Activity
Begin at the line containing "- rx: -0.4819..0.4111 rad" in the entries below and end at the line containing "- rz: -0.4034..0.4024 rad"; transcribe that range exactly and nothing outside it.

(Records from a data source)
- - - -
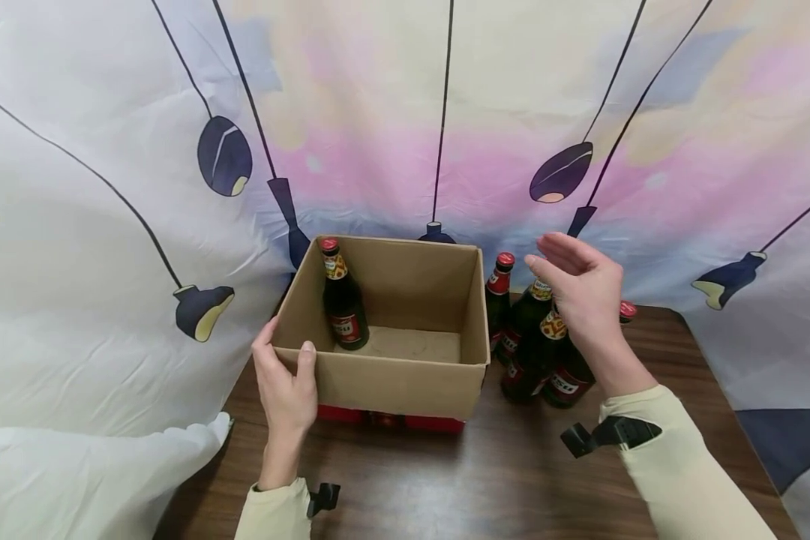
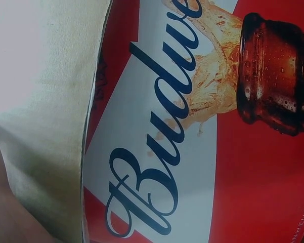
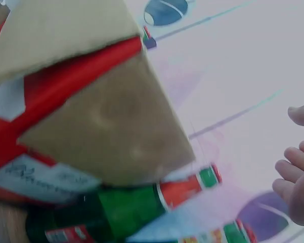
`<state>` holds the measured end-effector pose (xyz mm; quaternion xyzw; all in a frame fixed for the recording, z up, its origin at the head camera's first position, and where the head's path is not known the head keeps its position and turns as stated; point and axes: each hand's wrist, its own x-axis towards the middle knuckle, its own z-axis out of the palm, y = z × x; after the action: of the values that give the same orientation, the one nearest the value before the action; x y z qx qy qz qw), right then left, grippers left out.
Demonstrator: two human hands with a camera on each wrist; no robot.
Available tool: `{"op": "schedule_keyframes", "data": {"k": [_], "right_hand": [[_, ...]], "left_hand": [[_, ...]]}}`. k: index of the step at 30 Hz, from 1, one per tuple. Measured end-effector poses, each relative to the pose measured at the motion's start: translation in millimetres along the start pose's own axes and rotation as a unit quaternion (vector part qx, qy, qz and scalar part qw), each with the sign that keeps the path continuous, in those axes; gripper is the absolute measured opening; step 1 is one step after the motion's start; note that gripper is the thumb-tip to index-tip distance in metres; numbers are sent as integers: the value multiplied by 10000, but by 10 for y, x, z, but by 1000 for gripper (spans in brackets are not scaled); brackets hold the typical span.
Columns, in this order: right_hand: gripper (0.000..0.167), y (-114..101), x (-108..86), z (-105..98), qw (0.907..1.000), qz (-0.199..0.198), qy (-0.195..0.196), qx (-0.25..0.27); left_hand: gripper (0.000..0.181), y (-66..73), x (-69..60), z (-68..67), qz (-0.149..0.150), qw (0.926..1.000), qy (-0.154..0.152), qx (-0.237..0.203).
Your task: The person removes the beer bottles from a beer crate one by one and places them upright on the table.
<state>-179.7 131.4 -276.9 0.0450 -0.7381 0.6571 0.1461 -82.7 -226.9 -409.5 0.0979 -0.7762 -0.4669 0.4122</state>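
Note:
An open cardboard box (image 1: 398, 382) stands on the table, its front flap folded outward over a red printed side. My left hand (image 1: 286, 386) holds the box at its front left corner, the thumb on the flap. Inside, a dark beer bottle (image 1: 346, 304) with a red cap stands by the left wall. My right hand (image 1: 583, 292) is raised to the right of the box, fingers extended and holding nothing. Below and beside it several beer bottles (image 1: 529, 367) stand close together, partly hidden by that hand. Red Budweiser print (image 2: 253, 177) fills the left wrist view.
The dark wooden table (image 1: 412, 480) extends in front of the box and to its right. Behind it hangs a pale cloth (image 1: 378, 112) printed with lamps. White fabric (image 1: 94, 472) bunches up at the left edge of the table.

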Motion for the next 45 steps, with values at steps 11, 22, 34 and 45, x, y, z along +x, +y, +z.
{"op": "schedule_keyframes", "data": {"k": [11,22,34,45], "right_hand": [[45,-257,74,766,9960,-35,-785,429],[43,-388,68,1569,9886,387,-1314,627],[37,-257,108,2203,9845,901,-1482,277],[36,-114,168,2552,9777,1365,-1595,9]], "left_hand": [[65,19,-4,4,70,10000,43,39],[65,36,6,-2,81,10000,25,18],[63,26,-29,14,79,10000,28,1],[63,62,-41,-9,104,9999,-36,32]]}}
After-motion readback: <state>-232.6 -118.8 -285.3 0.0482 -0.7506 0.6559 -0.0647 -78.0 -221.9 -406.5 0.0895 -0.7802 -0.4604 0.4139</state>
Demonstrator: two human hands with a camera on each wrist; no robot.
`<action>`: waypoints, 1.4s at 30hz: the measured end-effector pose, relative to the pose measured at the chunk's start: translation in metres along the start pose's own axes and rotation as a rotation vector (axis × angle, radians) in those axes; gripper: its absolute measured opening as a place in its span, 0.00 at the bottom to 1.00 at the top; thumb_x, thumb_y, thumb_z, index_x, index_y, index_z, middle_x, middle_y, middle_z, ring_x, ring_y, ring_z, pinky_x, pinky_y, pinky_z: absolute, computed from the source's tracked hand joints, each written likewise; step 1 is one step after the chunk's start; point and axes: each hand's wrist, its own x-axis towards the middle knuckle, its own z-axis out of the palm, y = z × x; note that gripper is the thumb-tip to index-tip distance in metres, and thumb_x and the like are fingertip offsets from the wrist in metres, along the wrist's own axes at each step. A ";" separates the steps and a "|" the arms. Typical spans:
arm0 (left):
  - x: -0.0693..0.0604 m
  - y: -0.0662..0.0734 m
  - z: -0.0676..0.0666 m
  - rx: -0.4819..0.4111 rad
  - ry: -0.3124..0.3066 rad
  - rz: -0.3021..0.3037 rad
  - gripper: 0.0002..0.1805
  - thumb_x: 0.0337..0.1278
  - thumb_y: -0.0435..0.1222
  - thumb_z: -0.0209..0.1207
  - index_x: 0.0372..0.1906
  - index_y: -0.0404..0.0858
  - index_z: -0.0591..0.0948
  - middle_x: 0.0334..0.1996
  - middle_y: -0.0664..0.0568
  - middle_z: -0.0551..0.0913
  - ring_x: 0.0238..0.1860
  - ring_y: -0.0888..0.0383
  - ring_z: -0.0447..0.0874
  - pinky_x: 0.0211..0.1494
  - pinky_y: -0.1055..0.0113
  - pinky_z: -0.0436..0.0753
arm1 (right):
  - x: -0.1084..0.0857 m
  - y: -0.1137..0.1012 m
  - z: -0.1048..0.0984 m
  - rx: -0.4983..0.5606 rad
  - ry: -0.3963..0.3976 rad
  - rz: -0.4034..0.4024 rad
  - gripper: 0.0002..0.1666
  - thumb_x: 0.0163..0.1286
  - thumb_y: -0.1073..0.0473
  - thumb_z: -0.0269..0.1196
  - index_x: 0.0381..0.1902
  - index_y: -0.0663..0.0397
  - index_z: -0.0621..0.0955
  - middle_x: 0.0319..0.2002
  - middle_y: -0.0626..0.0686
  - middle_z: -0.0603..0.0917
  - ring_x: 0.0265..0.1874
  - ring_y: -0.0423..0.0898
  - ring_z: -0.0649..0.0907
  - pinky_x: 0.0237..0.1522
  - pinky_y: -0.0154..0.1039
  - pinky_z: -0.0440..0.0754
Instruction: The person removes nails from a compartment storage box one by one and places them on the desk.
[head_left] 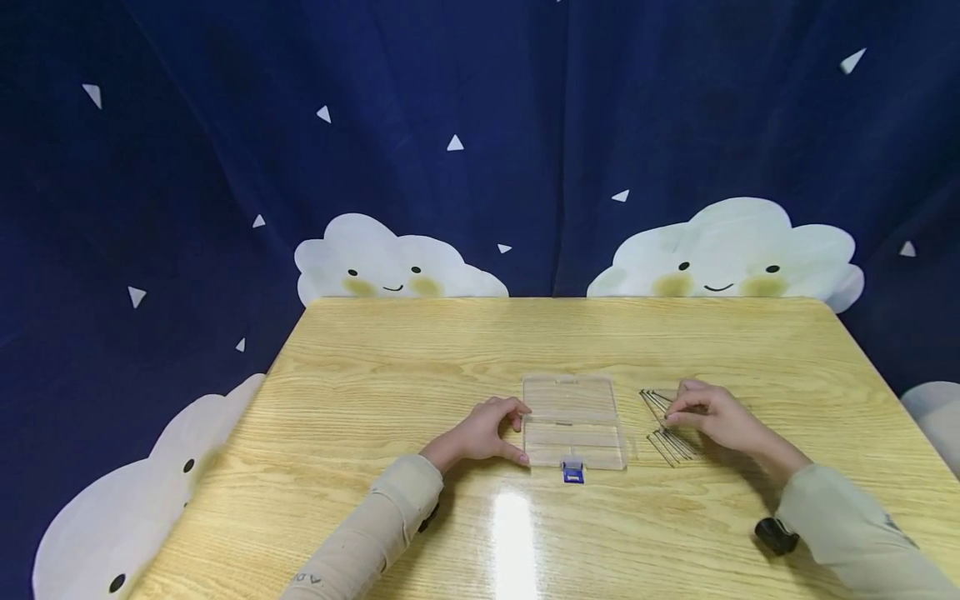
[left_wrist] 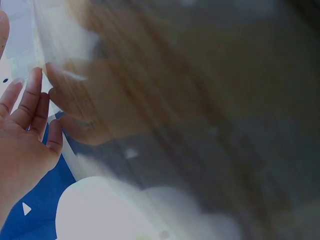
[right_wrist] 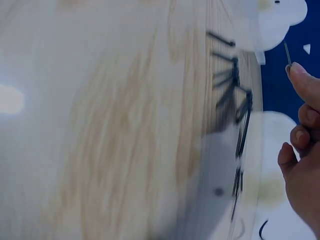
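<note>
A clear plastic case (head_left: 592, 454) lies on the table with its lid (head_left: 567, 398) folded back and a blue latch (head_left: 573, 474) at its front. At the case's left edge is my left hand (head_left: 483, 429), thumb near the front corner and fingers by the hinge. In the left wrist view its fingers look loosely extended. To the right of the case, my right hand (head_left: 708, 414) pinches a thin metal nail (right_wrist: 287, 53) between thumb and finger. Below and beside that hand several long nails (head_left: 672, 447) lie in a loose bunch on the tabletop.
The wooden table (head_left: 360, 367) reaches back to a dark blue curtain (head_left: 525, 108) printed with clouds and white triangles. A bright light reflection shows on the tabletop in front of the case. A black object (head_left: 776, 536) sits by the right sleeve's cuff.
</note>
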 end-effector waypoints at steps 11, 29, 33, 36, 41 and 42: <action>0.001 -0.001 0.001 -0.009 -0.002 0.007 0.36 0.35 0.46 0.72 0.53 0.39 0.72 0.34 0.58 0.75 0.46 0.59 0.67 0.58 0.59 0.61 | -0.018 0.024 -0.024 -0.097 -0.002 0.090 0.07 0.55 0.74 0.62 0.27 0.60 0.83 0.22 0.45 0.71 0.21 0.36 0.67 0.21 0.32 0.66; 0.000 -0.001 0.002 -0.009 0.002 0.006 0.36 0.35 0.46 0.72 0.53 0.39 0.72 0.33 0.58 0.75 0.46 0.58 0.67 0.58 0.59 0.61 | -0.034 0.043 -0.037 -0.240 0.001 0.253 0.05 0.56 0.70 0.64 0.27 0.56 0.83 0.22 0.44 0.73 0.22 0.35 0.69 0.24 0.32 0.67; -0.001 -0.002 0.001 0.000 0.015 0.051 0.35 0.36 0.47 0.71 0.52 0.37 0.72 0.33 0.59 0.74 0.45 0.59 0.68 0.57 0.59 0.62 | -0.035 0.042 -0.038 -0.255 0.024 0.271 0.03 0.56 0.69 0.64 0.28 0.59 0.84 0.21 0.44 0.74 0.20 0.35 0.69 0.22 0.32 0.67; -0.002 -0.002 0.001 -0.001 0.020 0.066 0.35 0.37 0.47 0.71 0.52 0.37 0.72 0.33 0.59 0.74 0.44 0.59 0.68 0.56 0.59 0.62 | -0.032 0.035 -0.037 -0.251 0.063 0.260 0.04 0.55 0.69 0.65 0.30 0.62 0.85 0.22 0.44 0.75 0.19 0.36 0.69 0.21 0.32 0.67; -0.001 -0.001 0.001 -0.010 0.009 0.021 0.35 0.35 0.45 0.72 0.53 0.39 0.72 0.34 0.58 0.75 0.45 0.59 0.67 0.58 0.59 0.62 | -0.020 0.020 -0.022 -0.200 0.105 0.141 0.06 0.54 0.72 0.64 0.33 0.66 0.84 0.23 0.46 0.76 0.19 0.36 0.68 0.21 0.31 0.66; 0.000 0.000 0.001 -0.006 0.011 0.018 0.35 0.35 0.45 0.72 0.53 0.39 0.72 0.34 0.57 0.75 0.45 0.59 0.68 0.58 0.59 0.62 | -0.017 0.017 -0.018 -0.184 0.106 0.107 0.07 0.54 0.73 0.64 0.32 0.67 0.84 0.23 0.46 0.76 0.19 0.36 0.68 0.21 0.31 0.67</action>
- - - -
Exercise answer
  - rx: -0.4819..0.4111 rad
  - ry: -0.3124..0.3066 rad
  - rz: -0.3021..0.3037 rad
  - gripper: 0.0002..0.1805
  - thumb_x: 0.0337..0.1278
  - thumb_y: -0.0435..0.1222
  - thumb_z: -0.0209..0.1207
  - index_x: 0.0372..0.1906
  - index_y: -0.0404..0.0858
  - index_z: -0.0591..0.0948
  - middle_x: 0.0334..0.1996
  - middle_y: -0.0664..0.0568
  - middle_z: -0.0551..0.0913
  - ring_x: 0.0238..0.1860
  - ring_y: -0.0888..0.0383
  - ring_z: -0.0447..0.0874
  - pinky_x: 0.0211..0.1494
  - pinky_y: -0.1055..0.0113
  - pinky_z: -0.0436..0.0753
arm1 (right):
  - x: -0.1084..0.0857 m
  - y: -0.1137..0.1012 m
  - z: -0.1048..0.0984 m
  - rx: -0.4983..0.5606 rad
  - ry: -0.3963..0.3976 rad
  - rz: -0.4034..0.4024 rad

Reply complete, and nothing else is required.